I walked back to the house. It was the third time I’d talked to him and the first time I’d felt better as a result. My discomfort about having discharged him from the hospital was easing, and I thought I was starting to gain some insight into his condition. There was even a prospect of getting Harry back to Episcopal and into treatment.
This could work out fine
, I thought.

7

I
found Nora in the kitchen talking to Anna, who was perched on a countertop in bare feet, crunching a green apple. “You two met before, didn’t you?” Nora said, and Anna nodded silently, her teeth embedded in the fruit.

“Anna kindly drove me here,” I said.

“I can take you back to the city, if you want,” Anna said, having finished her bite and lobbed the core into a trash bin. “I’m going to see a friend.”

“Are you sure, Anna?” Nora said. “It would be wonderful if you could. I know he wants to be back soon. You can take my car.” She stepped one pace to her right and draped an arm over Anna’s shoulders as if they were friends rather than employer and employee. “I can’t tell you how much I rely on her.”

Anna looked across the room at me with a cool, appraising stare that made me lower my eyes. The prospect of spending several hours in a car with her was unnerving, but she intrigued me more than I cared to show.

“I’ll wait for you outside,” she said, then slipped off the countertop and padded softly out of the room.

Nora waited until the door had closed behind her and then looked at me tensely. “How was he?” she said.

“Good, I think,” I said. “His mood seems to be improved and he’s agreed to see me on Monday. As long as he keeps taking his medication and comes to see me regularly, I think the prognosis is excellent.”

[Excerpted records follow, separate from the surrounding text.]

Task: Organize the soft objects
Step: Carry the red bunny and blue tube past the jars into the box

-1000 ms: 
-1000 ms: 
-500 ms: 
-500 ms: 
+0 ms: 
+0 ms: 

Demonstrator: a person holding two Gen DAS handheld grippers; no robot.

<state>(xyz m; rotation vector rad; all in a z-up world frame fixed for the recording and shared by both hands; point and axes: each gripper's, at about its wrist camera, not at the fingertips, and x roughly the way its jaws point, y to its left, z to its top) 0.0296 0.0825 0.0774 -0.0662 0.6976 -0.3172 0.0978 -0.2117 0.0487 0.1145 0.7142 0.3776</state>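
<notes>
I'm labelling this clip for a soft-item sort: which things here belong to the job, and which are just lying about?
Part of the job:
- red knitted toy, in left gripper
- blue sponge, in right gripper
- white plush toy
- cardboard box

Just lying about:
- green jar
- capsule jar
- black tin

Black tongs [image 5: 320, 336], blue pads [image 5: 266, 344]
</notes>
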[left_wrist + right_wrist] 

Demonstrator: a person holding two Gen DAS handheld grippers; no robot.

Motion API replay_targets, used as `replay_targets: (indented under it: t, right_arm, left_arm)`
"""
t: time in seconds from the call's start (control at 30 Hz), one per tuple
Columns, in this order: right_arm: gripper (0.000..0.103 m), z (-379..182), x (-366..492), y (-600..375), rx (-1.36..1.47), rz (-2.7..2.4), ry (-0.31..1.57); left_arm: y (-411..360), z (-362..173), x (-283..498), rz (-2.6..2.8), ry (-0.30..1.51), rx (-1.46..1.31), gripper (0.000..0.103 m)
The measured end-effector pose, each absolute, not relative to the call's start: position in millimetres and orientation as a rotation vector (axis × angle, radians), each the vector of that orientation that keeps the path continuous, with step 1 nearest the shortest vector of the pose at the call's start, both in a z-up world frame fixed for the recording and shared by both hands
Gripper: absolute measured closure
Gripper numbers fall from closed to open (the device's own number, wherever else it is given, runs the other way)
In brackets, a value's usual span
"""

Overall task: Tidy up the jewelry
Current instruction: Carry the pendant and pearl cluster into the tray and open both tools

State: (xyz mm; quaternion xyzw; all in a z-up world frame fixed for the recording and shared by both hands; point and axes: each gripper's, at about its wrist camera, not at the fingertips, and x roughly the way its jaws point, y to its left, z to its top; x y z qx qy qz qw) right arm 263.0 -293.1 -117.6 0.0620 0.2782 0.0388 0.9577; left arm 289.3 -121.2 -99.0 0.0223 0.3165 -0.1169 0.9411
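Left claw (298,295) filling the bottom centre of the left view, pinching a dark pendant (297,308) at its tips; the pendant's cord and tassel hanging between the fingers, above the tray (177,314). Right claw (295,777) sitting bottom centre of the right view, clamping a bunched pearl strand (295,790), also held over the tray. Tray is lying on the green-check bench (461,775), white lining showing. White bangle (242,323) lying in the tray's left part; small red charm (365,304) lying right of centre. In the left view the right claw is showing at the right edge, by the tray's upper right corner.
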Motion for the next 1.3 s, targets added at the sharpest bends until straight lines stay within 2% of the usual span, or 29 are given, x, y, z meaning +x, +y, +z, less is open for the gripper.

I hoped to reassure her after everything she’d suffered, but it was true. Harry didn’t seem to be chronically depressed, and there were already signs of life in him. With luck, he might be experiencing the only episode of his life, and the gamble I’d taken in discharging him would have paid off. He’d have to adjust to the loss of his job, but most people did that in time and the Shapiros weren’t exactly on the streets. Maybe I’d just launched a career as a therapist for Wall Street billionaires.